Review | Zama | 2018

A Spanish government official awaits a transfer in a Kafka-esque purgatory in rural Argentina in Lucrecia Martel's dazzlingly surreal Zama, a period drama that takes a withering look at contradictions of identity born of colonialism. Diego de Zama (Daniel Giménez Cacho) spends his days wandering around the rural Argentinian coastal town after requesting a transfer from from the territorial governor to the town of Lerma. Desperate to leave the uncivilized wilderness behind, Zama finds himself surrounded by similarly displaced Europeans who insist on adhering to old traditions - wearing fine clothing and impractical wigs, all languishing in the South American heat.

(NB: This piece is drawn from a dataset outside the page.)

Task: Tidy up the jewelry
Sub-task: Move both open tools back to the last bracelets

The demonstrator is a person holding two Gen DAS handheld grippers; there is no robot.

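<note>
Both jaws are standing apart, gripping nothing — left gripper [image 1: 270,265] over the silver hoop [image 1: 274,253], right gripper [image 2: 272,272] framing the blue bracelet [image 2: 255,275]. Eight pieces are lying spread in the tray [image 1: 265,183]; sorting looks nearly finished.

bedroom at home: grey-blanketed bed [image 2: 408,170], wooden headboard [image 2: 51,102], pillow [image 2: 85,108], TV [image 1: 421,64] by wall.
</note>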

Yet Zama is not a European. He was born in Argentina to European parents, but has never actually been to his home continent. As one fellow Spaniard remarks, "“Europe is best remembered by those who were never there.” This ignites in Zama a deep crisis of identity. Is he European? Is he South American? How long must he stay in Hell's waiting room before he is finally free to be himself?

The problem is he has no idea who he is. Martel creates a haunting portrait of colonial ennui in which the colonists find themselves in an existential crisis of their own design. They enslave and subjugate the natives, but for what purpose? So they can rot in an early grave far from home, lost amid unfamiliar locations and traditions, dreaming of returning to the land of their birth? Martel traps her characters within the very frame itself, often framing Zama in medium close-up, as if he is too big to fit in the shot. By the time Martel frees him from his cinematic cage, it may be too late for him to save himself. And so he remains trapped in a world that seems strangely off-kilter, where characters repeat lines of dialogue for no reason (and don't appear to realize they have done so), and Zama seems to be the only one who notices. It's as if the spirit of Luis Buñuel has settled upon the film, recalling the surrealist satire of films like The Exterminating Angel, where characters become trapped in existential webs they've spun for themselves.

And yet what Martel has achieved here feels so singular. Zama is a dizzyingly original creation all its own, created through Martel's own lyrical screenplay (adapted from the novel by Antonio Di Benedetto) and her clever use of non-diegetic sound, which almost imperceptibly enhances the film's diegetic sound design to suggest a sense of creeping madness and displacement. Zama knows he does not belong here, yet doesn't even know enough about himself to articulate why. By the time tensions with natives come to a head, the whole colony is in a state of mental and emotional disarray, as Zama finds himself on a quixotic quest to track down a murderer that has already been executed (or has he?).

It is that sense of hazy confusion and collective societal amnesia that defines Zama. Martel tackles the inherent contradictions of colonialism and its destructive history by subtly tweaking its practitioners with sly humor and a devastating satirical eye. What, in the end, was the purpose of it all? The characters ponder that very question themselves, as Martel parses through the violent human subjugation and the arrogance of the "white man's burden" that defined European conquest, in the process delivering a towering work of magical realism that takes a hard look at our present through the lens of our past.

GRADE - ★★★½ (out of four)


ZAMA | Directed by Lucretia Martel | Stars Daniel Giménez Cacho, Matheus Nachtergaele, Lola Dueñas, Juan Minujín, Rafael Spregelburd, Daniel Veronese | Not Rated | In Spanish w/English subtitles | Now playing in select theaters.